Звезда из Буэнос-Айреса

   Брайнделе-козак ничуть не преувеличивала, когда писала Генриетте, что ее встретят в Америке с распростертыми объятиями, что директора еврейских театров будут драться за нее, как за драгоценную жемчужину. Достаточно было Нислу Швалбу показаться со своей сестрой Генриеттой в том или ином театре, чтобы на нее тотчас же обратилось внимание всей публики партера. Генриетта и действительно была в то время в самом блеске, в пышном расцвете молодой красоты. К тому же она так элегантно одевалась, а ее шикарная шляпа, последний крик моды, ее брильянты, среди которых было больше фальшивых, чем настоящих, придавали ей столько очарования, что когда Нисл повел ее за кулисы и представил актерам и актрисам театра, вся публика партера уже знала, что это – знаменитая примадонна, новая восходящая звезда на небосклоне еврейского театра. Кто она и откуда – этого пока что никто еще не знал. Об этом публика узнала лишь впоследствии, когда в газетах появились сначала статьи, а затем напечатанные крупными буквами кричащие анонсы, возвещавшие фанфарами и трубными звуками, что в таком-то театре выступает новая «звезда из Буэнос-Айреса, Генриетта Швалб», которая своей восхитительной наружностью и стройной фигурой затмит всех красавиц, когда-либо выступавших не только на еврейской сцене, но и на всех сценах Америки и всего мира. И, поскольку директор уже заговорил о красоте, он позволил себе прибавить и несколько слов от себя, сообщив, что на конкурсе красавиц в Париже Генриетта Швалб получила первый приз.

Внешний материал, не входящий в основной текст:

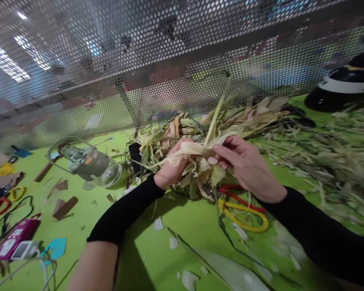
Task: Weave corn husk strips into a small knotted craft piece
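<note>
Between my two hands is a bundle of pale dried corn husk (pixel 197 148), with a long strip sticking up and curled pieces hanging below. My left hand (pixel 177 163) is wrapped round the bundle from the left, its fingers partly covered by husk. My right hand (pixel 245 163) pinches the bundle's right side between thumb and fingers. Behind and below lies a heap of dry husks and leaves (pixel 261 117). Under my right hand, yellow-handled scissors (pixel 251 222) and a red handle (pixel 235 193) rest on the green table (pixel 133 250).
A grey lantern (pixel 89 163) stands to the left. Farther left are a magenta device (pixel 20 238), a white plug with cables (pixel 27 249) and orange-handled scissors (pixel 1 205). A perforated metal screen (pixel 157 68) runs along the back. Leaf scraps (pixel 346 161) cover the right; a black-and-white object (pixel 342 87) stands behind.
</note>
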Action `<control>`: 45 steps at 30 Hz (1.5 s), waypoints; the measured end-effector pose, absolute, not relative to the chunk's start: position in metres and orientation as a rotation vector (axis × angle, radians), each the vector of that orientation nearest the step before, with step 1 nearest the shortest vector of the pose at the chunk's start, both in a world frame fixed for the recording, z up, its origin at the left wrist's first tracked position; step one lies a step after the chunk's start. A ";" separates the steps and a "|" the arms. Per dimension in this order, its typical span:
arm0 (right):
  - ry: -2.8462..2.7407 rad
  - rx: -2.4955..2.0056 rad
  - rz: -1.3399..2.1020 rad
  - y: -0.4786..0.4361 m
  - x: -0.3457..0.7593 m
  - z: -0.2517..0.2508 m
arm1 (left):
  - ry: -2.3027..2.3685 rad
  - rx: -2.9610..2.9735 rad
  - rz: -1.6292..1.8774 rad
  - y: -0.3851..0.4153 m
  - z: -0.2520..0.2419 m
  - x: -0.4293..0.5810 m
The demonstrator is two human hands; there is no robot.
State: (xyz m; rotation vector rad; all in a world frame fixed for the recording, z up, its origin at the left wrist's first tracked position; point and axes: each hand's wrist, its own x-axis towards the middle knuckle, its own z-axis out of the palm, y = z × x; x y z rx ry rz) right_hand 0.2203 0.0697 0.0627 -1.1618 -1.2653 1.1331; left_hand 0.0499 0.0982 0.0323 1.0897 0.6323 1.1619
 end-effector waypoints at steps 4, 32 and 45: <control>-1.198 -1.108 1.179 0.070 0.219 0.060 | 0.679 1.070 1.086 0.097 0.028 0.049; -0.996 -1.079 1.510 0.076 0.221 0.063 | 0.606 0.978 0.951 0.097 0.037 0.052; -1.045 -0.890 1.389 0.072 0.215 0.049 | 0.614 1.418 1.023 0.088 0.040 0.051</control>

   Этого было достаточно. Об остальных качествах можно было умолчать. Театр и без того буквально ломился от публики, явившейся приветствовать восходящую звезду из Буэнос-Айреса, знаменитую красавицу, премированную на парижском конкурсе. Следует добавить, что высокочтимая публика, достаточно уже привыкшая к тому, чтобы ее обманывали, чтобы ей преподносили самые бесцеремонные вымыслы и небылицы, на этот раз не почувствовала себя одураченной: она была вполне удовлетворена и встретила «звезду из Буэнос-Айреса» такими неистовыми аплодисментами, какие возможны только в еврейском квартале Нью-Йорка.
   Легко себе представить, каким тоном заговорил Нисл Швалб с директором театра, когда, придя на второе представление для переговоров об условиях, увидал над кассой объявление: «Билеты все проданы». Нисл Швалб совсем забыл, что история с первым призом за красоту вымышлена самим директором, и, по своему обыкновению, с необычайным азартом и воодушевлением стал рассказывать удивительные чудеса о своей сестре: о том, как она получила первый приз и как остальные ослепительно красивые женщины всего мира ей завидовали; как сама дирекция конкурса была взволнована, узнав, что приз достался еврейке; как у сестры чуть не отобрали первый приз. Хорошо еще, что он, Нисл Швалб, вмешался. Он хотел учинить скандал. И не только хотел. Он устроил грандиозный скандал. Он им прямо сказал, так, мол, и так…
   Здесь Нисл Швалб вынужден был прервать свой рассказ, так как почувствовал, что кто-то наступил ему на ногу под столом и притом с такою силой, точно это была нога гвардейского солдата. Оказалось, это была Брайнделе-козак: она наступила ему на ногу, чтобы намекнуть, что ему необходимо чуть попридержать язык.
   Как попала сюда Брайнделе-козак? Очень просто: ведь она-то и была главной посредницей между примадонной Генриеттой Швалб и американским еврейским театром. Это она выписала сюда «звезду из Буэнос-Айреса». Мыслимо ли после этого договариваться об условиях в ее отсутствие?
   Нисл Швалб впоследствии удивлялся не столько тому, что он слишком уж заврался, сколько тому, что у женщины оказалась такая тяжеловесная нога.
   Счастливая Генриетта! С тех пор как она на сцене, с того дня как она выступает в роли примадонны, она никогда еще не имела такого шумного, такого потрясающего успеха, как в Нью-Йорке. Никогда в жизни не слыхала она таких громовых аплодисментов. Нет, то хлопали не человеческие руки. Разве человеческая рука в силах издавать такие оглушительные звуки? Такой шум и грохот можно слышать разве тогда, когда выбивают крепкими палками пыль из матрацев, подушек, шуб и ковров, или, по меньшей мере, когда человеку дают в руки две дощечки и приказывают: «Бей! стучи! грохочи, на чем свет стоит!»